Le bloc nationaliste aujourd’hui au pouvoir exploite le sentiment d’insécurité et la situation actuelle aux frontières de l’Etat. Il a réussi à transformer le terme « gauche » en synonyme d’infamie. Le même qualificatif attribué à ceux qui sont contre la politique israélienne, tel que le BDS, B’Tselem… La propagande de droite est basée essentiellement sur la peur. Mais Israël est plus fort que jamais. Ses forces militaires et sécuritaires sont unanimement reconnues. La véritable peur réside dans l’incertitude de son identité et l’unité du peuple. Le camp de la « gauche » doit cesser d’être un punching-ball. Ses dirigeants, se succédant d’une élection à l’autre, doivent arrêter de vendre leur âme pour gagner des voix – celles qui ont fui vers la droite, le centre ou l’abstention.

Ces mouvements sans base électorale

Depuis des décennies, de nouvelles formations politiques se créent avec en tête, un général à la retraite, un journaliste célèbre, une personnalité connue pour ses positions engagées. Ils se déclarent tous du centre, ce qui, apparemment, leur donne le droit de jouer sur tous les plans politiques. Or, l’expérience israélienne a prouvé que ces mouvements sans base électorale trouvent une fin décevante. En Israël, la division ne peut être qu’entre le camp qui prône le Grand Israël, et le camp qui désire ardemment la création de deux Etats.

Dernièrement, on annonce un nouveau leader, Benny Gantz, l’avant-dernier chef d’Etat-major de l’armée israélienne. Curieusement, on ne connaît pas encore ses positions, surtout celle concernant le conflit israélo-palestinien, et pourtant les sondages lui attribuent déjà un nombre de parlementaires à deux chiffres. Drôle de situation ! Changement de style.
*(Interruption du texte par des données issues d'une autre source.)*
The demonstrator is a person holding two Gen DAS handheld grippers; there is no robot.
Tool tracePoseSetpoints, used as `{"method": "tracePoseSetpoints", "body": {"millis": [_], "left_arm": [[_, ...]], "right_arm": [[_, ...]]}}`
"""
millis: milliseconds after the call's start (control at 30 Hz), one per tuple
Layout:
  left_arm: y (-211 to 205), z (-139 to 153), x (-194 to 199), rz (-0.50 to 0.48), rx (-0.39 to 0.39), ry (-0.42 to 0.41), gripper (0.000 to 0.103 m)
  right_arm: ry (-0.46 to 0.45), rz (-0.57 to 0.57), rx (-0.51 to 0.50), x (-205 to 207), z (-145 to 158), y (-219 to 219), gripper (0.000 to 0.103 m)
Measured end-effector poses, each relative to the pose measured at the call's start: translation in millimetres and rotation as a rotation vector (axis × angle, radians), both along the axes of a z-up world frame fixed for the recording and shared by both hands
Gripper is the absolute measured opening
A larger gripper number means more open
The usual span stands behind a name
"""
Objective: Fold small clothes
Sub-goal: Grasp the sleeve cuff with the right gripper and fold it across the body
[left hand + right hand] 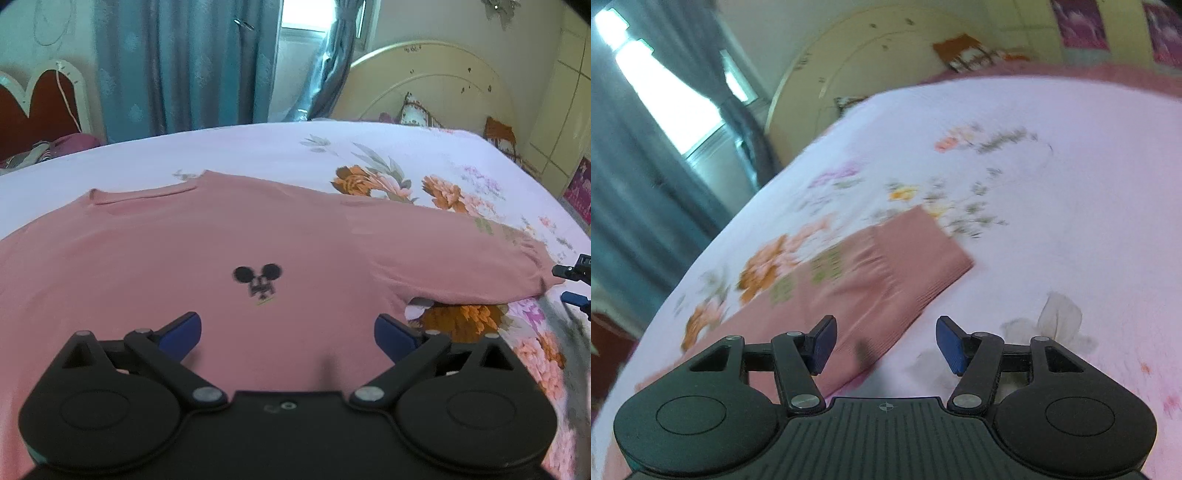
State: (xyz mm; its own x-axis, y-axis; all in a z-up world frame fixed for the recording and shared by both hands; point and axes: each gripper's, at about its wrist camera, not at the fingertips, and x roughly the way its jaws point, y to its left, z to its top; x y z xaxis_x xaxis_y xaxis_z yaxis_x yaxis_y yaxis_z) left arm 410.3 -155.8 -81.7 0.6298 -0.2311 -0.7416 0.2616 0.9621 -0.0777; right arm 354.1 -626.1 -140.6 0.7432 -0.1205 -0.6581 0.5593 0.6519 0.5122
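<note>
Garment: pink sweatshirt spread flat on bed, ready for folding.
Left tongs: apart, empty, over its front.
Right tongs: apart, empty, near sleeve cuff, likely first grasp.

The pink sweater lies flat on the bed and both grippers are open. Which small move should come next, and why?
Probably lower the right gripper onto the sleeve cuff and close on it. The pink sweater is spread flat, nothing is folded yet, and the cuff lies just ahead of its open fingers.
</note>
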Motion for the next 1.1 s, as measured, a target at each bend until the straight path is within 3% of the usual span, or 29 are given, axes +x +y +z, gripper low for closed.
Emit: {"method": "tracePoseSetpoints", "body": {"millis": [267,300,333,367,433,467,500,567,600,733,900,1000,1100], "left_arm": [[-12.2,-6.6,18.8,0.027,0.008,0.033,0.100],[-9.2,-5.9,19.2,0.034,0.009,0.032,0.100],[-4.8,-4.9,19.1,0.043,0.010,0.028,0.100],[1.0,-3.8,18.8,0.053,0.012,0.025,0.100],[13.2,-1.8,18.7,0.072,0.014,0.024,0.100],[23.5,-1.2,17.9,0.091,0.011,0.022,0.100],[34.0,-1.3,17.3,0.113,0.004,0.026,0.100],[57.2,-3.1,17.7,0.155,-0.016,0.046,0.100],[71.6,-4.2,16.8,0.186,-0.014,0.051,0.100],[122.6,-9.3,14.0,0.261,-0.006,0.055,0.098],[192.6,-11.4,9.5,0.280,-0.058,0.048,0.084],[233.0,-5.5,-0.4,0.315,-0.078,0.023,0.086],[270.3,-1.1,-10.2,0.371,-0.088,0.011,0.094]], "right_arm": [[-0.047,-0.016,0.045,14.0,-16.4,-25.6,0.042],[-0.040,-0.021,0.047,17.4,-17.6,-29.2,0.031],[-0.023,-0.022,0.047,20.0,-18.0,-31.7,0.009],[-0.009,-0.031,0.046,22.3,-17.0,-34.7,0.005],[-0.032,-0.028,-0.049,21.8,-1.7,-29.0,0.005],[0.022,-0.005,-0.117,29.6,0.1,-23.9,0.005],[0.099,0.009,-0.106,40.1,-7.1,-24.6,0.005],[0.115,0.000,-0.124,48.8,1.9,-21.1,0.005],[0.075,0.008,-0.154,50.4,15.5,-11.3,0.005],[-0.032,0.150,-0.259,65.9,60.8,55.8,0.005],[-0.101,0.418,-0.319,90.4,97.1,190.9,0.005],[-0.127,0.552,-0.309,103.2,104.0,273.2,0.005],[-0.136,0.681,-0.291,116.1,98.6,357.2,0.005]]}}
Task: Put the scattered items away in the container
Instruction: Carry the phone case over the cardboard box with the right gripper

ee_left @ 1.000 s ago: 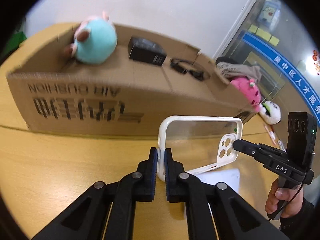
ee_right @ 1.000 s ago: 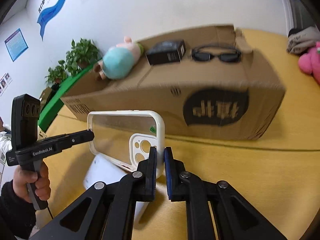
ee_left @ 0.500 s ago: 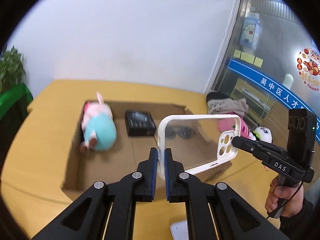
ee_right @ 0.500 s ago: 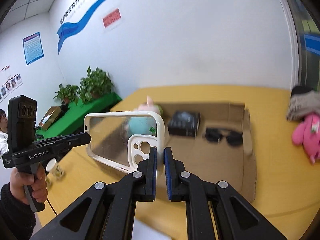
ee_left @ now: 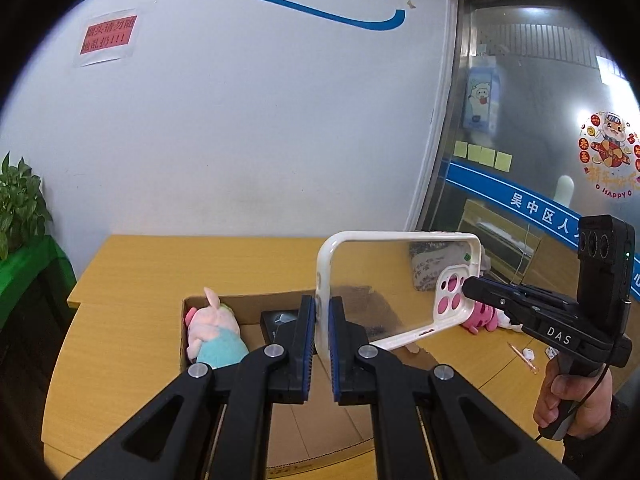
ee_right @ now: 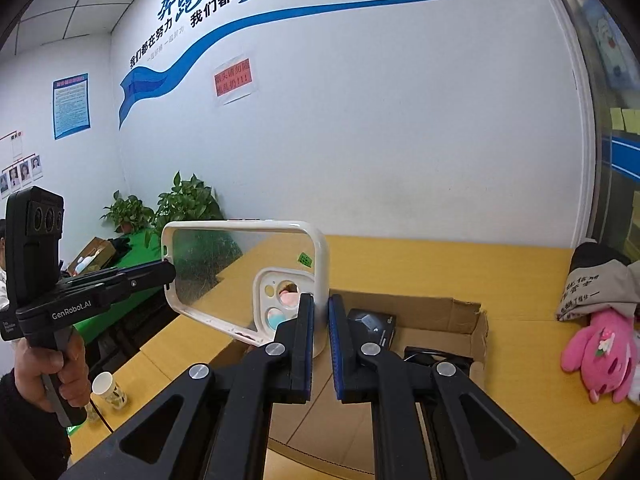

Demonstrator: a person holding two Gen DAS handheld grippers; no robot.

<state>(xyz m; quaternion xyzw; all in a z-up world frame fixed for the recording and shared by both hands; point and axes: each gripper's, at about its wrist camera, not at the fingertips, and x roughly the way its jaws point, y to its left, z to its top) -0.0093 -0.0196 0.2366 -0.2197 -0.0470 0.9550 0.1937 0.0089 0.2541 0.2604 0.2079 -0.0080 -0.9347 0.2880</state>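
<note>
At frame centre, the left gripper (ee_left: pixel 323 344) and right gripper (ee_right: pixel 319 340) each pinch an opposite short end of the clear, white-rimmed phone case (ee_left: pixel 394 286), held level above the open cardboard box (ee_right: pixel 466 312) in the lower frame

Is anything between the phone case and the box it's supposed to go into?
Nothing visible. The phone case is held in the air by both grippers, left and right, above the open box. Below it lie a plush, a black packet and sunglasses, with bare floor between.
</note>
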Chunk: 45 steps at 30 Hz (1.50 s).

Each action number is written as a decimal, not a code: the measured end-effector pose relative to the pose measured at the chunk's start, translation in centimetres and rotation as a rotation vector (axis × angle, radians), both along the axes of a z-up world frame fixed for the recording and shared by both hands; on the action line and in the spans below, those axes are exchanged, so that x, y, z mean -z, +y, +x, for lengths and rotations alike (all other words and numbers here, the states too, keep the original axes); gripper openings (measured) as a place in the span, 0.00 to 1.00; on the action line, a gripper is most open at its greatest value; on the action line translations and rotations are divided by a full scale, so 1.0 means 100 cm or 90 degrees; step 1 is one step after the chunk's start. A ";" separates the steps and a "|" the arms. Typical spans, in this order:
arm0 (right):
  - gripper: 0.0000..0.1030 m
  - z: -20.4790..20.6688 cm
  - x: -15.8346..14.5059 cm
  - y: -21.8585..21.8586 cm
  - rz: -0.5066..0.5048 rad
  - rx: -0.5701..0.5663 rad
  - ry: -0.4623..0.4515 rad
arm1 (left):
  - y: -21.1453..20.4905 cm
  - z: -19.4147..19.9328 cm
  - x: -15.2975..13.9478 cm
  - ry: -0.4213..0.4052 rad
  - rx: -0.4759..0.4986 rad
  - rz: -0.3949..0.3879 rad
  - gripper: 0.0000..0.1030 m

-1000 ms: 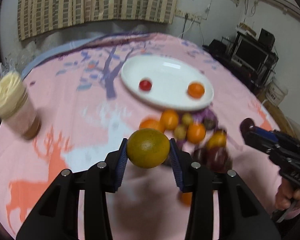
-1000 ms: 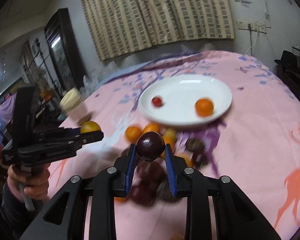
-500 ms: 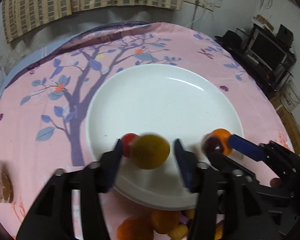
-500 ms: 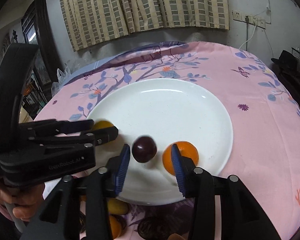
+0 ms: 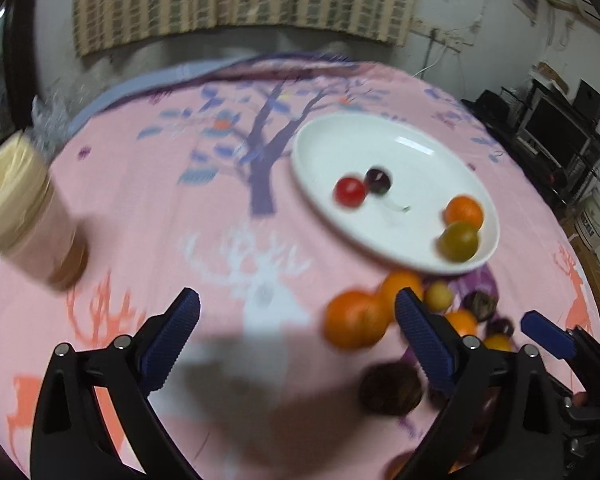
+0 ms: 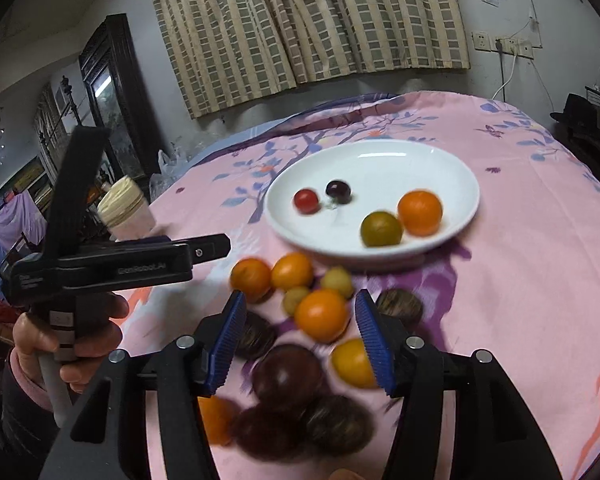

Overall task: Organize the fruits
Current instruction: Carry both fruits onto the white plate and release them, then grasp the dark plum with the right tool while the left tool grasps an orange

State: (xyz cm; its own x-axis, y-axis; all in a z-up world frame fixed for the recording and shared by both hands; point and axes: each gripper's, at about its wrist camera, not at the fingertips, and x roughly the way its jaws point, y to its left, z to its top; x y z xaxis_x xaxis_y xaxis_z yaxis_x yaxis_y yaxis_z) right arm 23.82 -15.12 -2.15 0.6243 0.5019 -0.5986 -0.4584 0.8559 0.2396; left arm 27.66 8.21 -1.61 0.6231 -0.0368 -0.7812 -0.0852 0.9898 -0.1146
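From the left wrist view, the left gripper [image 5: 296,312] hangs over the pink printed cloth on the round counter [image 5: 148,208] with its blue-padded jaws spread wide and nothing between them. It sits just beside the loose heap of fruit rather than over it, so I judge it is lining up for a pick and not carrying anything. The shallow white oval plate [image 5: 324,140] lies beyond the heap and is plainly the collecting spot: on it rest a small red round fruit [image 5: 350,192], touching a dark purple round fruit [image 5: 378,181], and near the plate's right rim a small orange [image 5: 463,211] with a greenish-yellow round fruit [image 5: 458,241] against it. A large orange at the heap's near edge [image 5: 354,324] is the closest piece to the left gripper's right jaw. A cream-lidded jar [image 5: 20,212] stands well apart at the left, out of the way of the work.

From the right wrist view, the right gripper [image 6: 300,332] hovers directly over the heap, jaws apart and empty, and a bright orange in the middle of the heap [image 6: 321,315] shows in the gap between them; that looks to me the likeliest next target. Dark purple-brown round fruits [image 6: 288,372] crowd close beneath, so a careless closing could nudge neighbours and set them rolling. The same four fruits sit on the plate, while most of the heap stays on the cloth, so the sorting seems early.
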 end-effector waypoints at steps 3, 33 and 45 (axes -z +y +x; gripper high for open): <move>0.55 -0.015 0.009 0.010 -0.025 -0.001 0.010 | 0.012 -0.019 0.013 0.013 -0.008 -0.008 0.93; 0.37 -0.034 0.010 -0.006 -0.049 0.102 0.052 | 0.003 -0.064 0.012 -0.007 0.133 -0.089 0.93; 0.37 -0.057 -0.008 -0.033 -0.020 0.122 0.031 | -0.065 -0.100 0.018 -0.028 0.344 0.004 0.61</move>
State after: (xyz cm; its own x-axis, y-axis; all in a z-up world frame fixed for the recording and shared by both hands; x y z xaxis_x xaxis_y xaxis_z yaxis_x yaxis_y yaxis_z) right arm 18.08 -18.41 -1.34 0.6770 0.3567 -0.6437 -0.2745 0.9340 0.2287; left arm 17.65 1.76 -3.44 0.5485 -0.3563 -0.7564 0.4406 0.8920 -0.1007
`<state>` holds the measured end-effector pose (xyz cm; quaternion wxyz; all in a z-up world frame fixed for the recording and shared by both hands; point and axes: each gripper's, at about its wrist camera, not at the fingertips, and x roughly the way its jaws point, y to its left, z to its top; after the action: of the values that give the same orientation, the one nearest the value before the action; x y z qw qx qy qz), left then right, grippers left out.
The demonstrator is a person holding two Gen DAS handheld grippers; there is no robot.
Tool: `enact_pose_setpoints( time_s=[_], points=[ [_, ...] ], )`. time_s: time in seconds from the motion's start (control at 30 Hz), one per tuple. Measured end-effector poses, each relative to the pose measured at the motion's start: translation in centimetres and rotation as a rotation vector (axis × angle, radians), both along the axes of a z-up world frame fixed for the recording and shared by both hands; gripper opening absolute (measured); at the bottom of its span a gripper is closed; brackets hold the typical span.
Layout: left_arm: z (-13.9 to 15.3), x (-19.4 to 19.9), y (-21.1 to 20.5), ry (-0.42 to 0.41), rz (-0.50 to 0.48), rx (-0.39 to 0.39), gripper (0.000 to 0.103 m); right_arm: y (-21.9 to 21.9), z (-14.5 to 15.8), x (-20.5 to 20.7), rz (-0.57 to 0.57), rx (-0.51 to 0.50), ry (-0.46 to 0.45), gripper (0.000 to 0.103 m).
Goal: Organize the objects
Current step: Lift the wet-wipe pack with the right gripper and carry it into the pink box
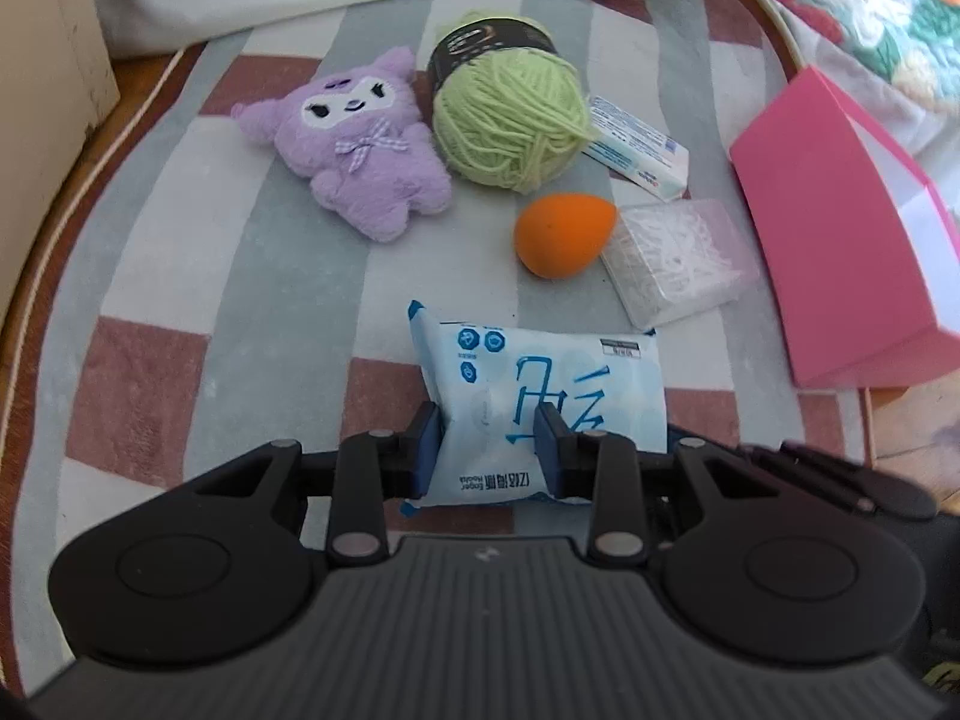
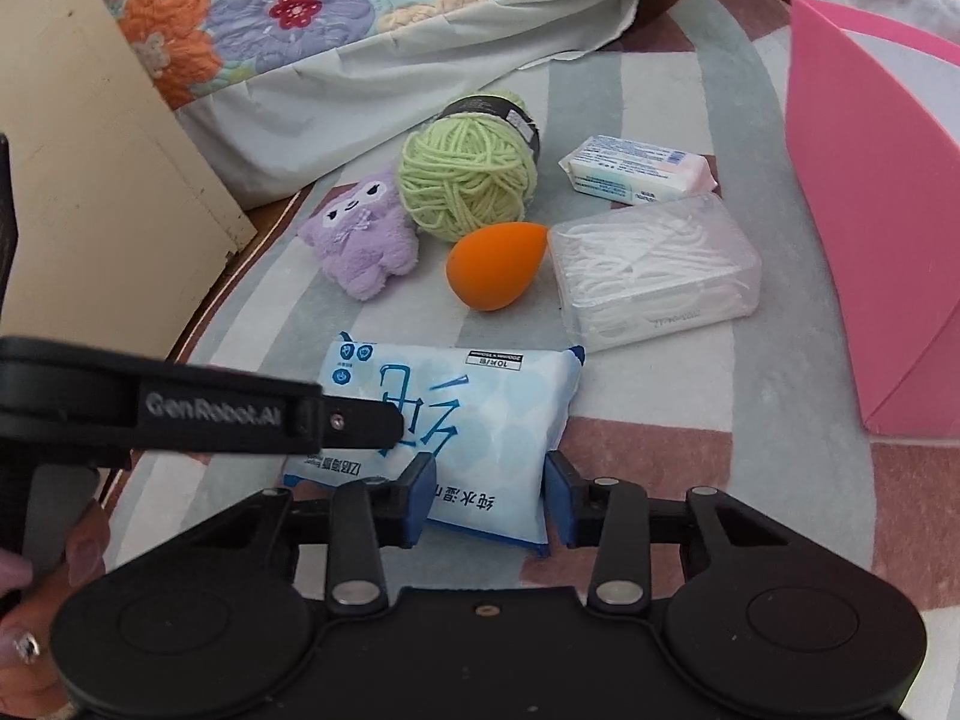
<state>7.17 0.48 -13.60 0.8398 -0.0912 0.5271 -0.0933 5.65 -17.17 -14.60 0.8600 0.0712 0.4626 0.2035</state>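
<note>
Both grippers are on the same thing: a soft pale-blue plastic pack of wet wipes w/ blue printed characters (image 1: 540, 396), lying flat on the striped grey, white & dusty-red rug (image 1: 180, 276), nearest of all the items to the cameras. Left gripper (image 1: 493, 450) has its blue pads nearly shut & pinching the pack's near-left part; the film puckers between them, so that reads as a real grip. Right gripper (image 2: 489, 495) straddles the near-right end w/ jaws moderately apart; left pad touches the pack, right pad sits just beside the edge w/ a sliver of gap, so not clamped as far as I can tell. The pack's long axis runs roughly across both views, left to right, so each gripper takes one end. Left one's black finger crosses the pack in the right wrist view. The pink open-topped box (image 1: 840, 228) stands to the right, well apart, so the right hand is nearer to it; probably the destination, & the lift would need to swing that way. Beyond the pack: orange egg-shaped makeup sponge (image 1: 561, 234), clear plastic box of white floss picks (image 1: 678, 261), light-green yarn ball (image 1: 510, 120), purple plush toy (image 1: 354, 144).
</note>
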Motion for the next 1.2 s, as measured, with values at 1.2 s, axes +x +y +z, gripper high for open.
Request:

Peu importe l’idéologie, la conquête du pouvoir à tout prix s’avère essentielle.

Lorsque Gantz se prononcera enfin, il sera bien inspiré de se déclarer en faveur du désengagement, sinon son sort sera le même que celui de tous ceux qui ont créé des partis sans lendemain. Si l’image de « gauche » lui colle à la peau, il descendra du ring très vite, et s’il se déclare de « droite », les électeurs préféreront l’original à la copie. Il ne peut réussir que s’il crée un nouveau camp en s’associant avec ceux qui défendent clairement le désengagement, en même temps qu’un projet social sincère et innovant. Les résultats des sondages sur le démantèlement des colonies, qu’il se fasse de gré ou de force, changeront la carte politique. La plupart des citoyens israéliens veulent un Etat à majorité juive et démocratique.